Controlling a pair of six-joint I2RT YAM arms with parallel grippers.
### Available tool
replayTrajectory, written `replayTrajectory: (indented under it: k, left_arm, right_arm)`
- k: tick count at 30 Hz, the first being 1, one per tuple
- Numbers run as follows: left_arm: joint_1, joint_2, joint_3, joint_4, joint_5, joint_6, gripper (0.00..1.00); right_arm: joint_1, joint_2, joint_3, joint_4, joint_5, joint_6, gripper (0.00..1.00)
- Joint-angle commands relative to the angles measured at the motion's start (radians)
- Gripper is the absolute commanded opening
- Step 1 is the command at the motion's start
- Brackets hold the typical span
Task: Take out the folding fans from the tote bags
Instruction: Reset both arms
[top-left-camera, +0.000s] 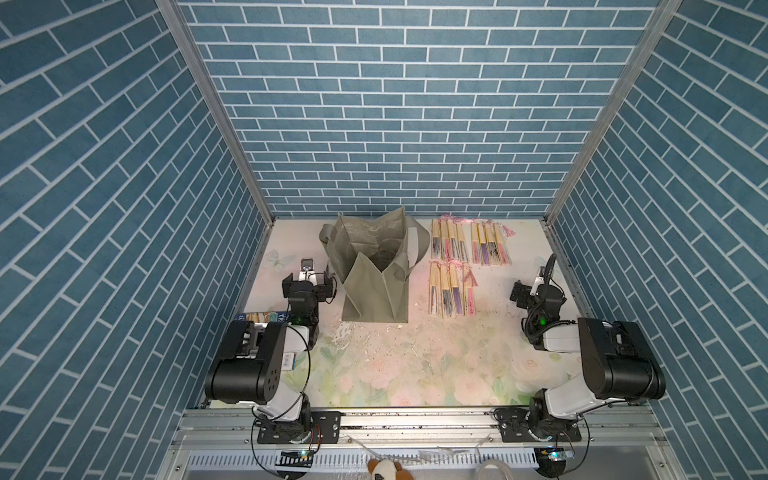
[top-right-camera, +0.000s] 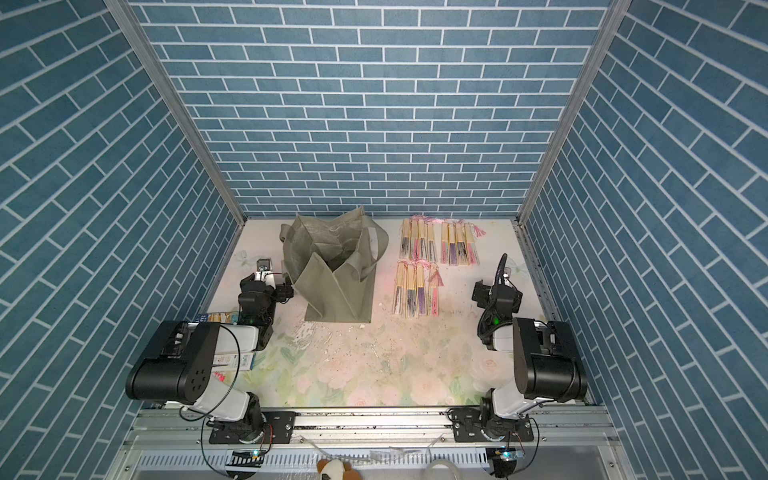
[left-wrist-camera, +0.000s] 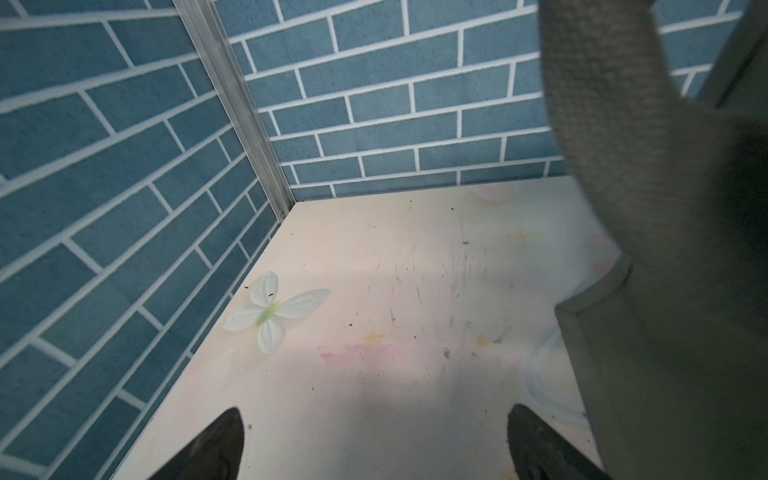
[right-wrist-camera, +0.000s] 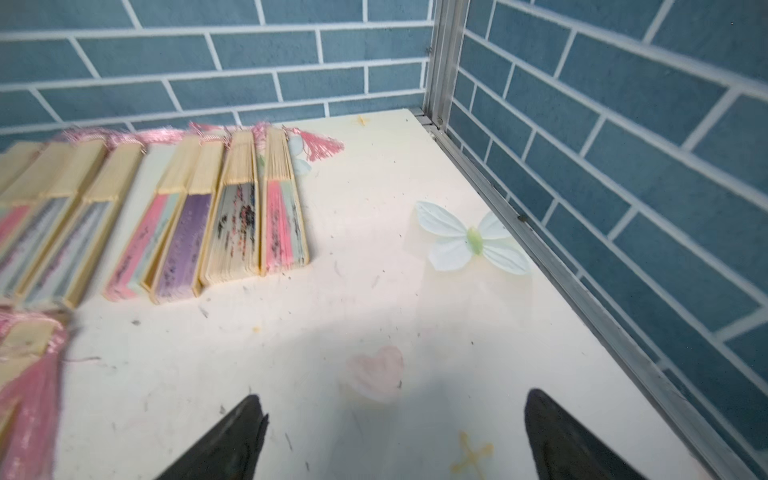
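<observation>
Both arms were tucked low at opposite sides of the table (top-left-camera: 415, 365), elbows back. The left gripper (left-wrist-camera: 376, 415) sat just beside the tote bag (top-left-camera: 376, 291), jaws spread wide, holding nothing. The right gripper (right-wrist-camera: 395, 399) was the same, gaping and empty, near the folding fans (top-left-camera: 451, 247), which lay in rows to the bag's right.

Tabletop (top-left-camera: 415, 374): pale floral print, scuffed, flecked with white crumbs. Grey-green tote bag (top-left-camera: 374, 291) stood upright just beside left pincer (left-wrist-camera: 374, 419), on side toward right pincer (right-wrist-camera: 392, 407). Folding fans (top-left-camera: 451, 243) laid flat in three clusters between bag and right pincer. Blue book (top-left-camera: 270, 316) seen behind left pincer, partly hidden under arm.
</observation>
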Motion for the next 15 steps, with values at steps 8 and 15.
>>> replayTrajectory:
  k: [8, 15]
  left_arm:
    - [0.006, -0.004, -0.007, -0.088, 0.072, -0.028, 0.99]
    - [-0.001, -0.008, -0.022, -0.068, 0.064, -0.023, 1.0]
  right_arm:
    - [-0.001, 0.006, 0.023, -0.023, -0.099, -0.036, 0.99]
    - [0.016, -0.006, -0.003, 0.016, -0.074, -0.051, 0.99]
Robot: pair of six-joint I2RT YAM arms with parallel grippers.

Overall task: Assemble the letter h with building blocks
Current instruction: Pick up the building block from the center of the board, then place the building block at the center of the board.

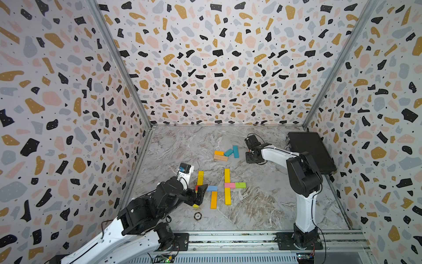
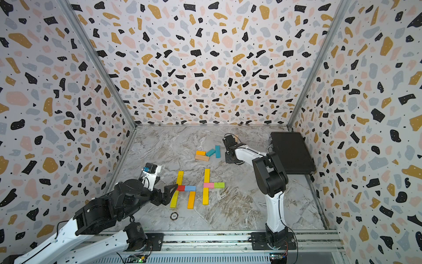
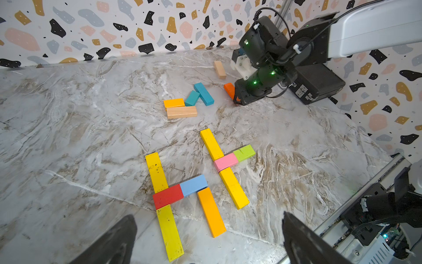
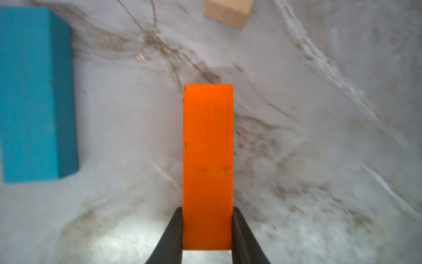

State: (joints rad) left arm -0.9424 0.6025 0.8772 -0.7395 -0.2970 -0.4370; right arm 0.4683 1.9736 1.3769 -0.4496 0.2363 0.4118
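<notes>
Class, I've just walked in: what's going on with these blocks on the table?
Two robot arms are laying flat blocks into letters on the table. One h looks complete. The second h beside it has no short leg below its green block. The right gripper is shut on an orange block near the spare pile, probably the missing leg. The left gripper is open by the complete h, holding nothing.
</notes>
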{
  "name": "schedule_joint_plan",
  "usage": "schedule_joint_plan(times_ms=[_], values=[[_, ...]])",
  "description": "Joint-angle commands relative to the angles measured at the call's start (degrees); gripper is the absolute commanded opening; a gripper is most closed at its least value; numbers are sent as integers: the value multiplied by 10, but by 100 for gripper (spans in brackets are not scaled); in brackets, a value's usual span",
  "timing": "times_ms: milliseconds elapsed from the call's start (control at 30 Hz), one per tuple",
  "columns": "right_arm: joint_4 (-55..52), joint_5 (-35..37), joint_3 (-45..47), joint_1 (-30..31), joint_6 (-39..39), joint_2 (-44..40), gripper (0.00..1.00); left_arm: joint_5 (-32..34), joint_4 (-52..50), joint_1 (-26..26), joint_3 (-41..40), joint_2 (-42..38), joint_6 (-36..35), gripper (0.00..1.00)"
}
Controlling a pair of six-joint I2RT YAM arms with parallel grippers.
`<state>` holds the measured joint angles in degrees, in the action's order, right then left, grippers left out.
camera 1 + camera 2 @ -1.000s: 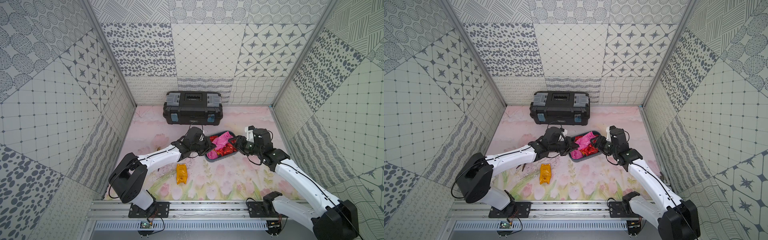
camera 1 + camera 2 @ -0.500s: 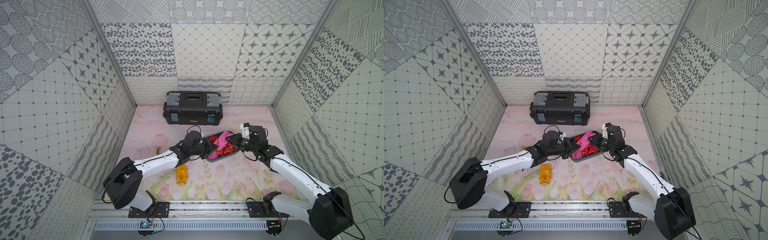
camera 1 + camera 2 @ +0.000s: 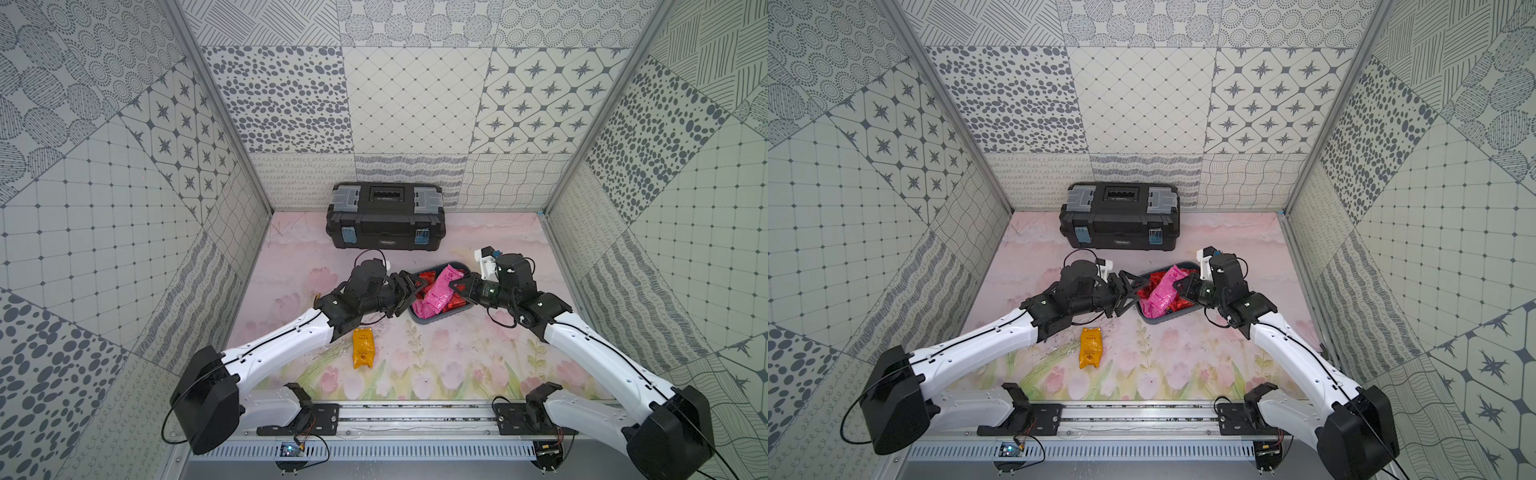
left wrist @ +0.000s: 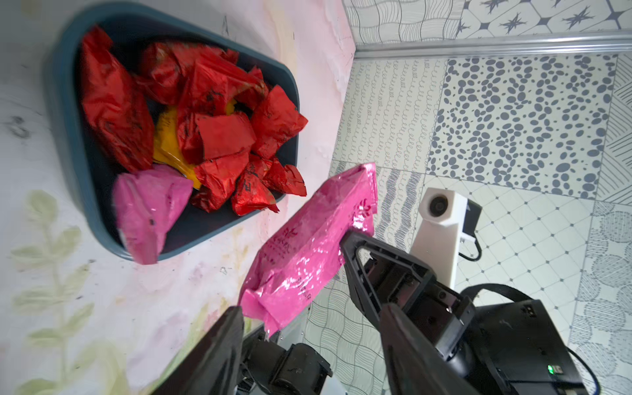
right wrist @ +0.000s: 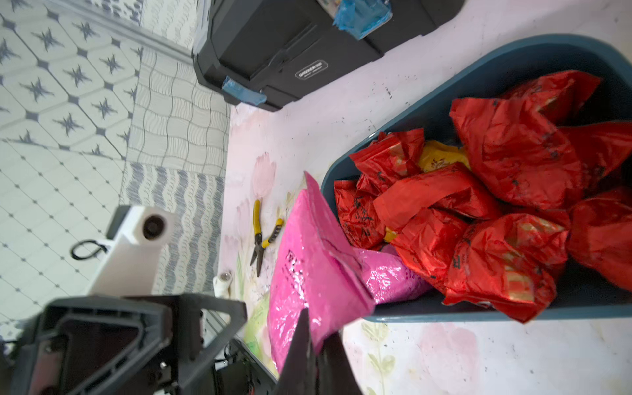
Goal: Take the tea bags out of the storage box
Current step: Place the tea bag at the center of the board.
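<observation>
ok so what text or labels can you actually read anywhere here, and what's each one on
No text is legible enough to quote.
Badge on the black toolbox: white lettering, too blurred.
Print on the raised pink tea bag: illegible.
Dark characters on the red tea bags: blurred and crinkled.
Print on the orange tea bag lying on the table: too small.

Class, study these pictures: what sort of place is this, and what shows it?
Probably a robot test booth, not a kitchen: patterned panel walls enclose a flower-print table, and two arms are bolted to a metal rail.
</observation>
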<state>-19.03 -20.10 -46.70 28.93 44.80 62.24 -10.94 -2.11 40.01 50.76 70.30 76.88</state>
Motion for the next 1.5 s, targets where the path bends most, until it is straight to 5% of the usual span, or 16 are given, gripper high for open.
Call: schedule_joint_plan(times_ms=[0, 300, 467, 867, 1033, 1167, 1467], values=[[-39, 17, -14, 52, -62, 8, 0, 136, -269, -36, 17, -60, -174, 68], [-47, 21, -93, 224, -120, 193, 0, 158, -323, -109, -37, -123, -144, 68], [-7, -8, -133, 243, -101, 291, 0, 141, -303, -135, -99, -163, -69, 68], [-14, -46, -188, 243, -106, 424, 0, 157, -344, -141, -115, -217, -52, 67], [-12, -30, -194, 248, -100, 439, 6, 163, -338, -141, -123, -226, -53, 67], [-24, 9, -192, 250, -100, 415, 22, 155, -327, -141, -120, -215, -65, 67], [-57, 80, -161, 252, -124, 266, 41, 94, -259, -141, -98, -163, -140, 68]])
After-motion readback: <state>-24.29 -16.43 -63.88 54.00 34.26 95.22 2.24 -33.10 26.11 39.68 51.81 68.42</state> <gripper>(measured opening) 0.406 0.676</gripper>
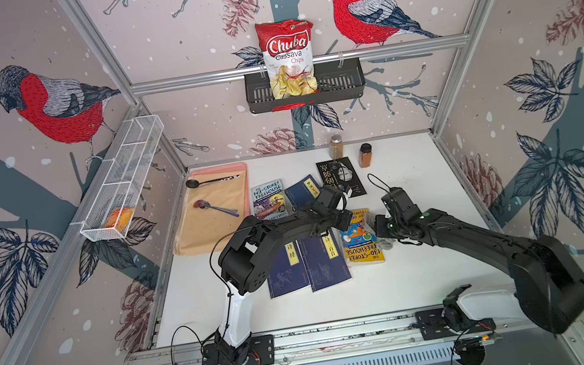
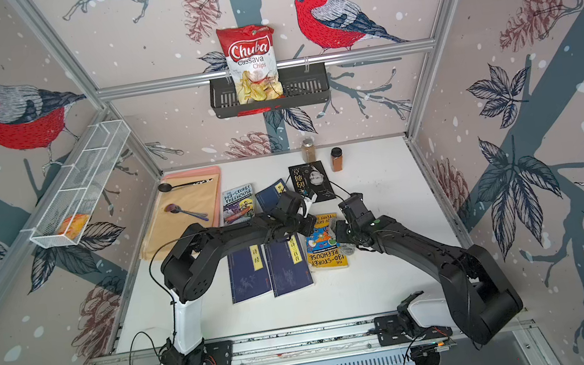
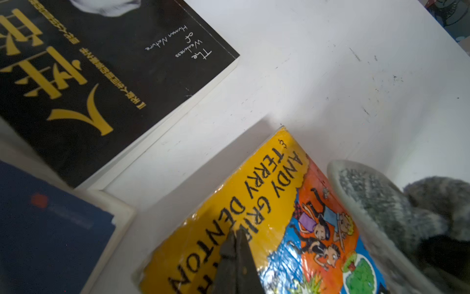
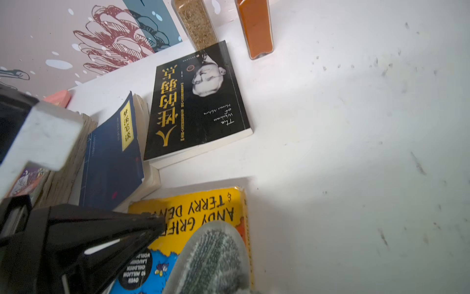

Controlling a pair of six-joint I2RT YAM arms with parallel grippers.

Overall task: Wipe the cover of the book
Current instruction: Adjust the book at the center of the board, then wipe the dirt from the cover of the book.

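Grey cloth (image 4: 213, 257) is touching the yellow book (image 1: 364, 253): wiping is seemingly only beginning.
Right pincer (image 1: 381, 233) is gripping the cloth; left pincer (image 3: 235, 238), closed, is pinning the cover beneath its tips, cloth just beside.

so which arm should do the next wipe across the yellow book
Right. The right gripper holds the grey cloth on the yellow book; the left gripper, shut and empty, presses the cover down.

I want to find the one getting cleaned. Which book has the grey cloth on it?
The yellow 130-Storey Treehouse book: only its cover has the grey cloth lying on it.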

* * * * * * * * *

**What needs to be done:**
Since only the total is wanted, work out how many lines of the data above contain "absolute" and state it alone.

**Response to the task:**
2